Rocketman isn’t without clichés, historical inaccuracies and dishonest stabs at myth making: Typical of biopics, characters are combined and chronologies altered for narrative convenience; Unlike in the film, John didn’t take his name from John Lennon; And many of the songs are performed and/ or mentioned before they were even written. But these things are overshadowed by the film’s emotional honesty and they’re staged with such imagination, humor and wit, that it doesn’t matter. The big difference is that Rhapsody pretended to be real, whereas Rocketman establishes itself, from its opening frames, as John’s own subjective fantasy version of his life, not a factual chronical.

I’m at a loss to explain why a mediocre picture like Bohemian Rhapsody became a box office mega-hit, while Rocketman, though it did perform well, was no blockbuster. It’s even more of a head scratcher how the film earned a best picture Oscar nomination. That’s partly I think, because Queen’s music connects with today’s young audiences more than John and Taupin’s more traditional pop tunes. And the Oscars best picture category has always valued box office over artistry. And Rhapsody, of course, had Rami Malek, in a magnetic bit of Oscar winning mimicry, to put it over the top.

Egerton may not quite have the screen charisma of Malek, but his Elton John is more nuanced than Malek’s Mercury. It’s questionable whether he’ll get an Oscar nomination for his work, despite his Golden Globe win earlier this week.
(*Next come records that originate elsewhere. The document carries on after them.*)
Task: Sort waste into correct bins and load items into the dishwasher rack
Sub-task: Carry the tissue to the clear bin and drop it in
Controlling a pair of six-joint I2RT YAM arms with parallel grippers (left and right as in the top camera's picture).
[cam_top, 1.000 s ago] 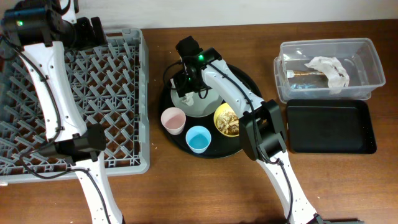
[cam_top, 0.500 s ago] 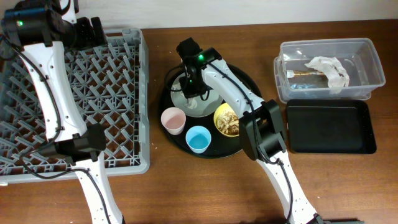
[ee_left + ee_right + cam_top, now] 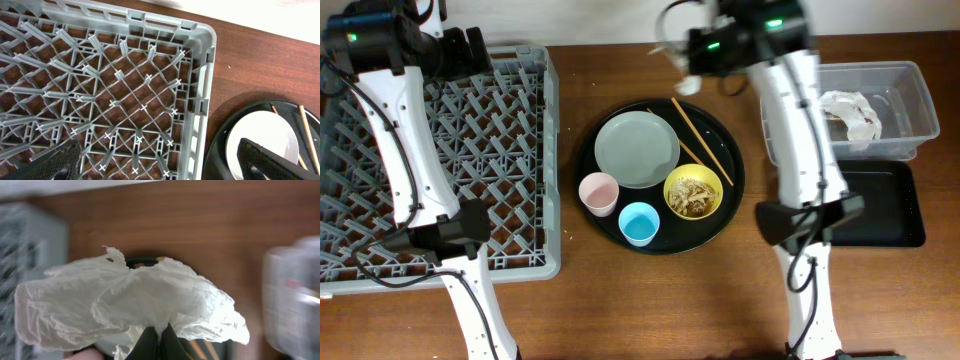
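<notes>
Right claw (image 3: 159, 339), clenched on a crumpled napkin (image 3: 135, 300), hangs left of the clear tub (image 3: 920, 75) holding another napkin (image 3: 850, 108). Further left, plate (image 3: 636, 150), yellow bowl (image 3: 692, 193), pink cup (image 3: 599, 192), blue cup (image 3: 639, 222) and chopsticks (image 3: 705, 150) await the bare dishwasher rack (image 3: 520, 150); left claw (image 3: 162, 162) released.

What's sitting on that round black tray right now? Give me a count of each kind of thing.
Plates: 1, the pale grey plate
Bowls: 1, the yellow bowl
Cups: 2, the pink cup and the light-blue cup
Chopsticks: 2, the chopsticks
Total: 6
</notes>
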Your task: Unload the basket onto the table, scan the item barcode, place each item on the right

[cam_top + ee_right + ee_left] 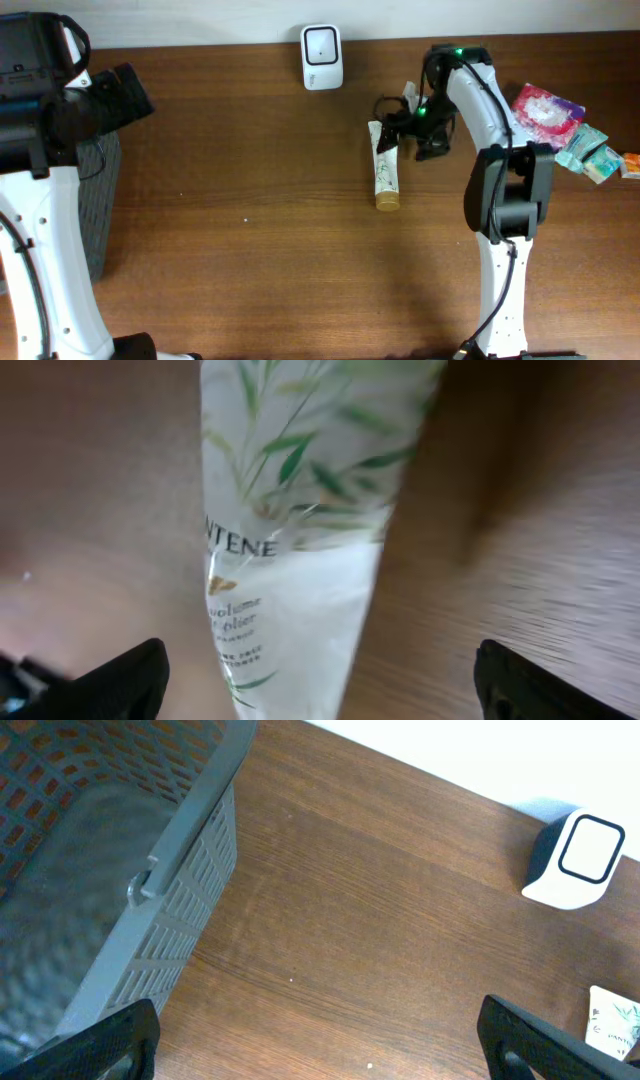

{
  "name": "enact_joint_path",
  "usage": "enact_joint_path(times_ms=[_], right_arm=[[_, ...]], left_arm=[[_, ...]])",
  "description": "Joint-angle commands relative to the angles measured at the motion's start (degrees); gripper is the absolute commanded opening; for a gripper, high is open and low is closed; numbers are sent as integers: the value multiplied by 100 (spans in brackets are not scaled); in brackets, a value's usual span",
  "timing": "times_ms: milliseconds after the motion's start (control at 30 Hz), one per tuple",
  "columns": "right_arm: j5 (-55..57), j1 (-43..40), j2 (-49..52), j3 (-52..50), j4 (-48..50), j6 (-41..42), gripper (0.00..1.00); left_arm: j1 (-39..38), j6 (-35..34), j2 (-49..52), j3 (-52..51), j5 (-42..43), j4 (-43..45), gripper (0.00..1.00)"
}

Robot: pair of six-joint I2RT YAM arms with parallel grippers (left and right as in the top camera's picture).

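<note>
The right pincer (398,122) is released: in its wrist view the two fingers (120,680) stand wide apart, with bare bench (250,250) showing on either side between them and the tube (385,172). The tube is white with green leaf print and lies flat on the bench. Its flat crimped end sits directly below this pincer, and its gold cap points away from the pincer, back toward the front of the bench. The lettering is blurred in the close view, and I cannot tell whether a barcode faces up. The scanner (322,57), a small white unit with a dark window, stands near the back edge, off to one side of the right pincer and apart from the tube. A cluster of coloured packets (560,125) lies on the pincer's other side, beyond the arm. The left pincer (320,1060) is also released, spread wide with nothing between its fingers. It hangs over bare wood just beside a grey slatted basket (190,850), with the scanner ahead of it.
</note>
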Motion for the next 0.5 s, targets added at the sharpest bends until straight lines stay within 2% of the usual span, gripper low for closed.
enact_joint_path(times_ms=[0,33,100,133,167,200,300,400,467], right_arm=[[-555,122,7,-577,398,-140,90],[-564,160,7,-824,610,-138,82],[-562,186,7,-1130,929,-138,50],[-566,184,0,-1139,955,-116,26],[-566,184,-9,-1091,944,-116,11],[-551,184,-42,-946,876,-68,4],[271,240,-308,138,190,372,4],[2988,570,-452,929,-638,1469,4],[5016,966,-446,745,-951,2494,4]], left_arm=[[20,-35,-39,22,-24,-7,99],[20,-35,-39,22,-24,-7,99],[20,-35,-39,22,-24,-7,99],[20,-35,-39,22,-24,-7,99],[20,-35,-39,22,-24,-7,99],[20,-35,-39,22,-24,-7,99],[20,-35,-39,22,-24,-7,99],[20,-35,-39,22,-24,-7,99],[20,-35,-39,22,-24,-7,99]])
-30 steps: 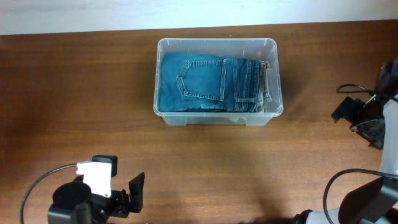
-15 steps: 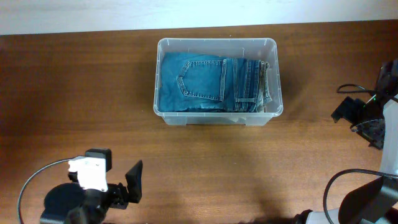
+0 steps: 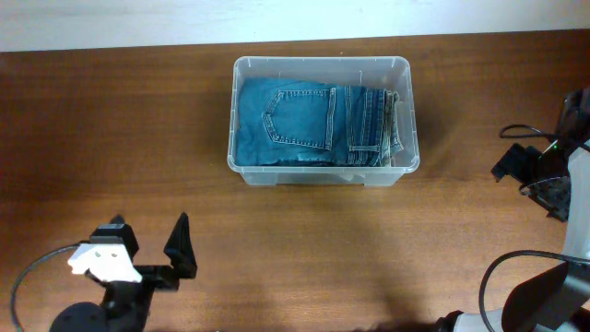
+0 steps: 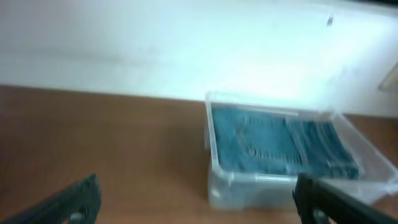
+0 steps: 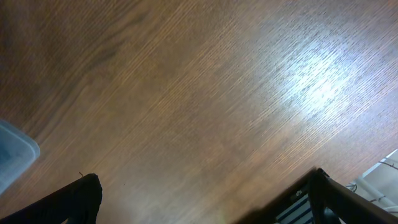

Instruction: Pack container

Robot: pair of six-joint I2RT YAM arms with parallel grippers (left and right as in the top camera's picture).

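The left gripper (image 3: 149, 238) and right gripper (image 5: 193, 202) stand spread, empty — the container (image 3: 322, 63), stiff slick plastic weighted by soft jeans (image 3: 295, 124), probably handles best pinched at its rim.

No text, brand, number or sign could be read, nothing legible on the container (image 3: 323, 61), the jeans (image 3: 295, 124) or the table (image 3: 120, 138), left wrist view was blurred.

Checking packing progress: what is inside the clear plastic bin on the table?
The clear rectangular plastic container holds folded blue denim jeans, with a back pocket facing up. They cover nearly the whole floor, so anything beneath them cannot be seen.
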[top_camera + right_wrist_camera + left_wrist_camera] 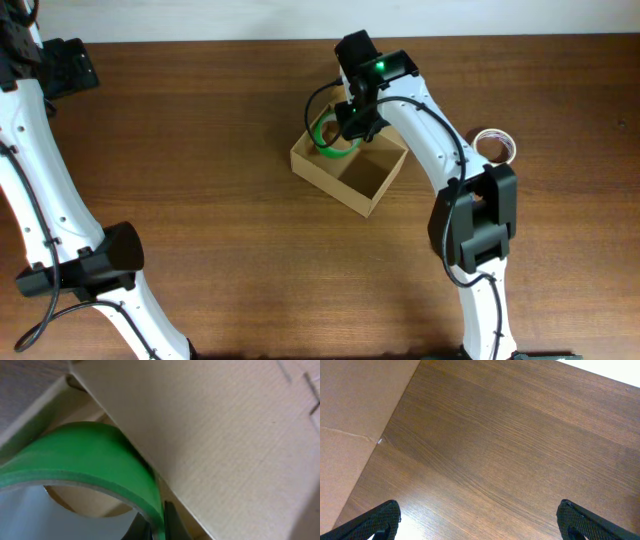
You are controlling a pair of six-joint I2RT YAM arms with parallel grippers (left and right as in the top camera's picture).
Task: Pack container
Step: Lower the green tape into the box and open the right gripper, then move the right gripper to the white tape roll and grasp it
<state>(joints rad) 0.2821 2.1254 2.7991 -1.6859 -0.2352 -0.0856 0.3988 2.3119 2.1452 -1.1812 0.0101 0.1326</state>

The Globes have a special category for musicals and comedies meaning there are 10 best actor nominees instead of the Oscar’s five. But he’s entirely convincing throughout the film (note the strange cocaine “grimaces” in his doped-out scenes). But to be honest, he isn’t really the star here anyway. The true stars of Rocketman are the music, the stunning reproductions of John’s famously outlandish costumes, and above all the brilliant collaboration of Fletcher and Hall, who’s dramatic, often theatrical sense of staging frequently enthralls. There are visual ideas in the film that gave me goosebumps. Ironically, Fletcher was called in to finish directing Rhapsody after alleged sleazebag Bryan Singer was fired in the wake of media outrage. One can only dream about what Hall and Fletcher might have done if they had creative control over that film.

If in the end, the two films tell the same clichéd old-Hollywood tale of a brilliant artist compelled toward self-destruction, Rocketman, at the very least, provides a vastly entertaining, danceable entertainment. At its best it paints a compelling portrait of a man struggling to learn to love himself, something most addicts, including the late Mercury would relate to. It’s inspired filmmaking that proves yet again that it’s not just the story that matters, but the way it’s told.